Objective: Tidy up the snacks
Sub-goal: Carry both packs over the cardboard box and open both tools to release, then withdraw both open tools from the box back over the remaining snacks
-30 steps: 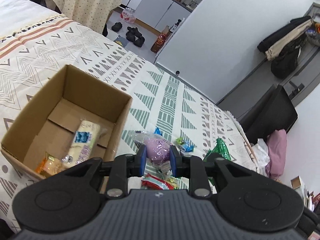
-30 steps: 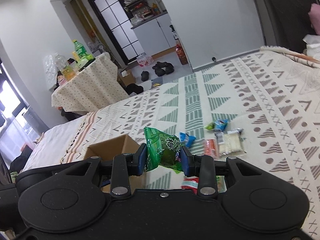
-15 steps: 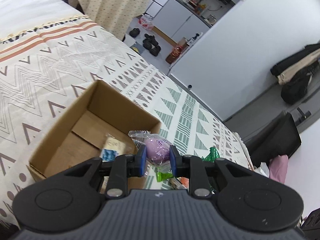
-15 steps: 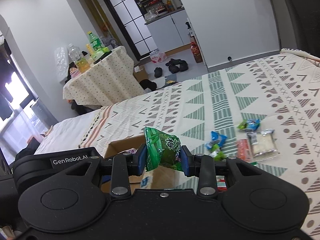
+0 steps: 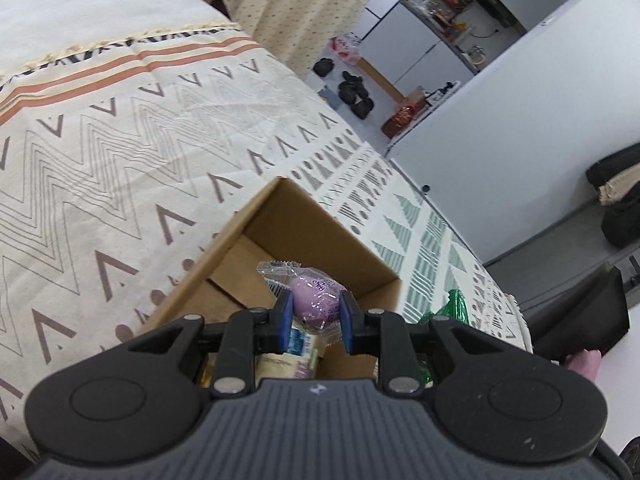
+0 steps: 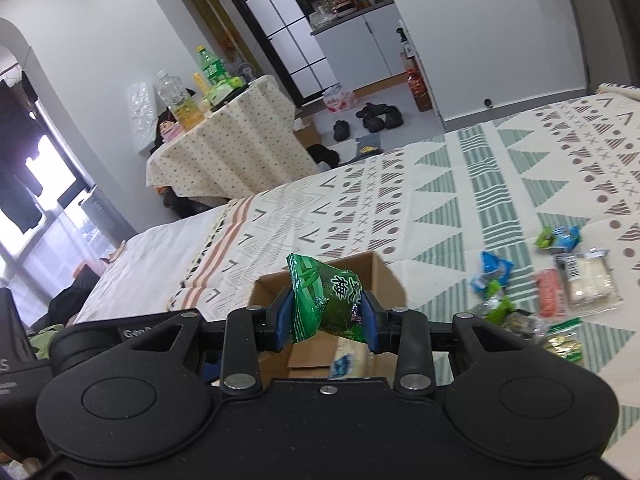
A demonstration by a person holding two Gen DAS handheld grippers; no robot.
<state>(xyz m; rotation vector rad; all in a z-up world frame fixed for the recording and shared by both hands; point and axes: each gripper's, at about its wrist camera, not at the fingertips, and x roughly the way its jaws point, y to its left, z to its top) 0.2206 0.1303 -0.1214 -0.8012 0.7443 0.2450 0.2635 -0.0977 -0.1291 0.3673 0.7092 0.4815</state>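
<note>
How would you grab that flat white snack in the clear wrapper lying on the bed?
The flat white snack lies flat on the bedspread, so there is little height to pinch. Coming from above, I would probably close the claw across its narrower width, or nip the crimped clear end seam. An orange packet lies right beside it on one long side, so the seam end looks clearer.

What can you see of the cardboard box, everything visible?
The cardboard box is plain brown corrugated card, open at the top, standing on the patterned bedspread. Folded bottom flaps show inside, with a few wrapped snacks lying on them. The left gripper holds a purple snack over its opening. The gripper bodies hide its near side in both views.
</note>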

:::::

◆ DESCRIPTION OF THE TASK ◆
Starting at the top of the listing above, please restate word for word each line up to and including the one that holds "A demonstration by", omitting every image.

◆ ANSWER SPACE ◆
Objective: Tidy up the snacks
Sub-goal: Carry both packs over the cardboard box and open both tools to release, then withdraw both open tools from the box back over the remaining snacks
-30 steps: 
-30 steps: 
-15 steps: 
-15 steps: 
+0 steps: 
+0 steps: 
A demonstration by a person holding two Gen DAS handheld grippers; no robot.

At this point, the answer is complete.